Kate Maerten, a 12th-grader at Gerstell Academy in Frederick County, was selected as the Poetry Out Loud Maryland state champion on March 9 during state finals. She was among eight finalists who were selected from 25 Maryland students in eight counties that competed in the statewide competitions. The POL poetry recitation contest is co-sponsored by the National Endowment for the Arts and The Poetry Foundation, and administered by U.S. state arts agencies and regional organizations across the country. The Maryland POL competition is produced by the Maryland State Arts Council.
During the virtual competition, Maerten recited “Once the World Was Perfect” by Joy Harjo, “No, I Wasn’t Meant to Love and be Loved” by Mirza Asadullah Khan Ghalib, and “The Pull Toy” by A.E. Stallings.

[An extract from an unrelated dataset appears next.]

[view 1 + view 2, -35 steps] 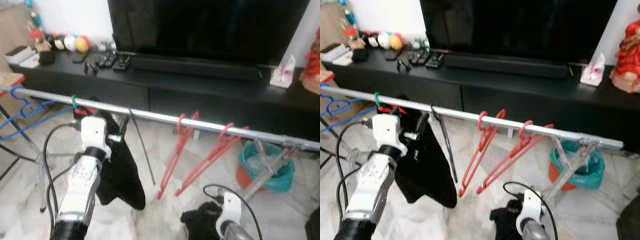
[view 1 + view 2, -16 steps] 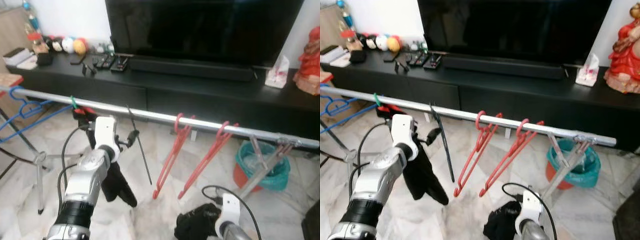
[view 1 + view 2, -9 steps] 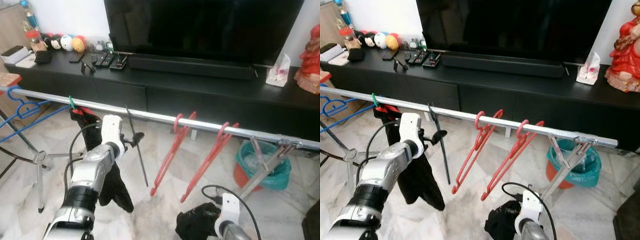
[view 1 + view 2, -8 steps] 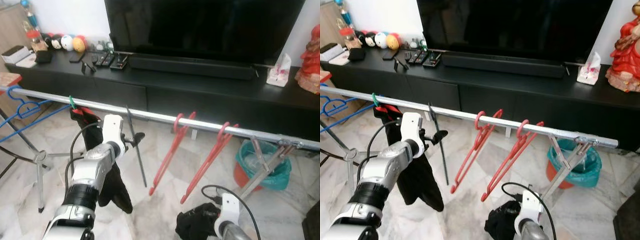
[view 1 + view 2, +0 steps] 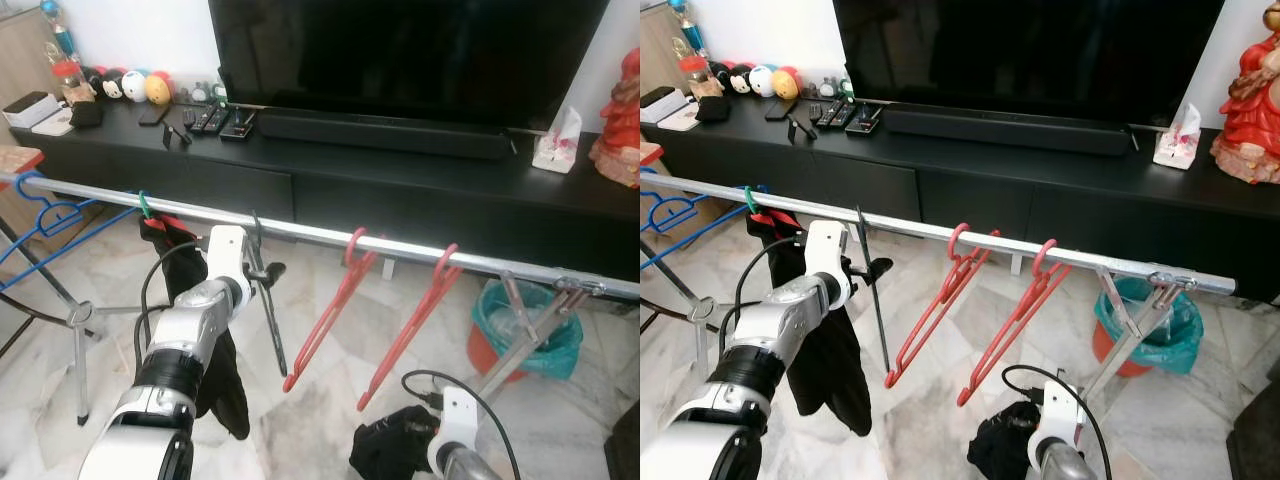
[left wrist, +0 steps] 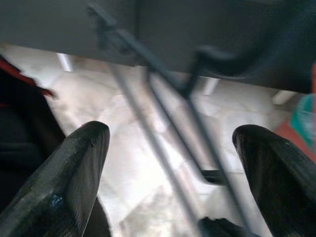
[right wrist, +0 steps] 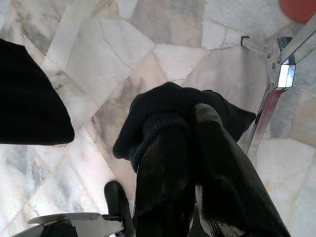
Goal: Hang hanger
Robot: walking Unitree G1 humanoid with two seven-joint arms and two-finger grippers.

Second place was awarded to Paula Yeboah, an 11th-grader at Wilde Lake High School in Howard County, and third place went to Harrison Lynch, an 11th-grader at The King’s Christian Academy in St. Mary’s County. The five remaining finalists were Aimee Pentermann (St. Mary’s County), Colin Benedict (Anne Arundel County), Ellie Heath (Anne Arundel County), Joseph Griffin (Howard County) and Katie Spencer (Anne Arundel County).
Kate Maerten will represent Gerstell Academy at the national semifinals on May 2. It will be streamed online at arts.gov. Maerten will recite an original poem. The top three students will advance to the national finals. Maerten will compete as part of the East Central and Northeast Region, which is comprised of 18 states.
Diana Ricker, English department chair and faculty sponsor of Poetry Out Loud, is responsible for instituting the competition at Gerstell. “Kate has exhibited greatness, and through this experience of winning POL region one championship for three years in a row now she finally persevered, claiming her Maryland state championship title during her senior year. This is a well-deserved accomplishment, and I am so proud of her for not only representing Gerstell Falcons, but also for discovering the beauty and power of her voice. We wish her the best as she enters the National Semifinals in May,” said Ricker.
Participation in POL offers students the opportunity to learn about their literary heritage, build self-confidence and improve their public speaking skills. The process begins in the fall when participating students select three eligible poems from the POL website, analyze and memorize them, and present the poems at their school competitions. In January and February, each school winner moves on to regionals and, in March, at the state finals competition, the participants are evaluated on physical presence, voice and articulation, dramatic appropriateness, evidence of understanding and overall performance.
The Maryland State champion receives $1,200 in combined NEA and MSAC prize funds. The Maryland winner’s school receives a $500 stipend for the purchase of poetry materials. The first runner-up receives $850 in combined NEA and MSAC prize funds, with $200 for their school library. At the National Finals, Poetry Out Loud awards a total of $50,000 in awards and school stipends with $20,000 awarded to the Poetry Out Loud National Champion.